● Data shown:
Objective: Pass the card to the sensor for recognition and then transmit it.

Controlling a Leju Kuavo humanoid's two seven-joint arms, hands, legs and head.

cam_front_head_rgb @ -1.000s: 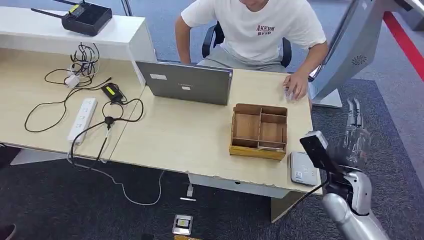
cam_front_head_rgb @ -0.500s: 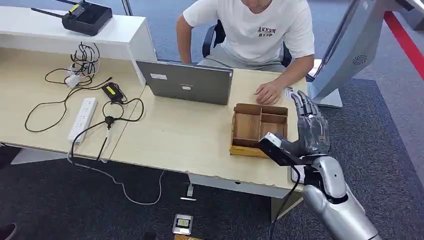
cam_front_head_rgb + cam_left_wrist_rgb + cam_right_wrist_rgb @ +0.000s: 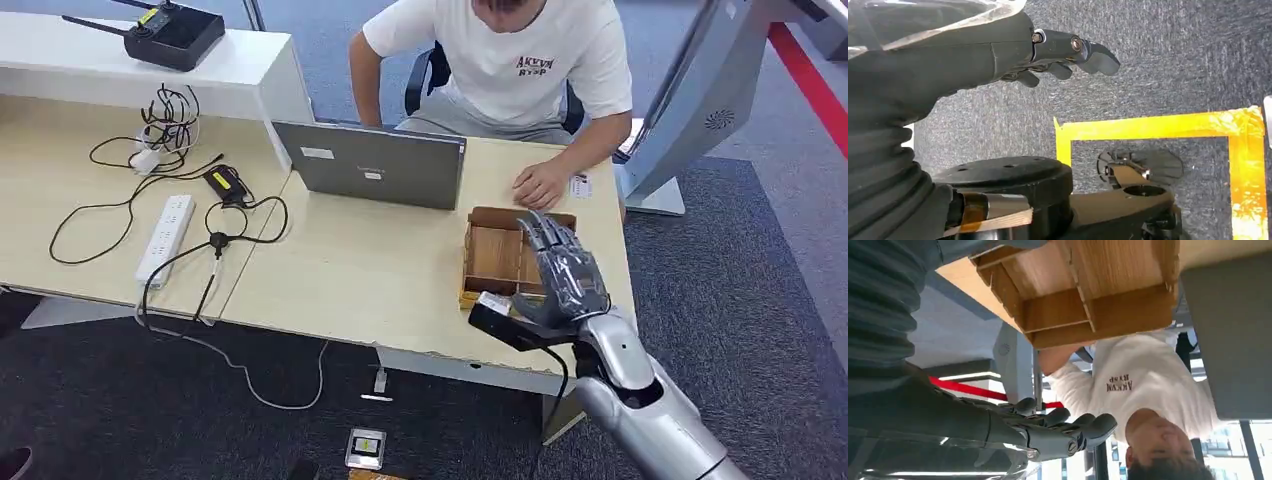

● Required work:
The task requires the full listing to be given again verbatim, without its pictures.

● Response to this exercise:
Objective: Pass the card to the sensor for recognition and then transmit it.

Controlling a Leju Kuavo humanoid's two seven-joint arms, hands, legs and head.

cam_front_head_rgb @ -1.000s: 
cam_front_head_rgb @ -0.500s: 
cam_front_head_rgb + cam_left_wrist_rgb + cam_right_wrist_rgb @ +0.000s: 

No further output is needed for the exercise.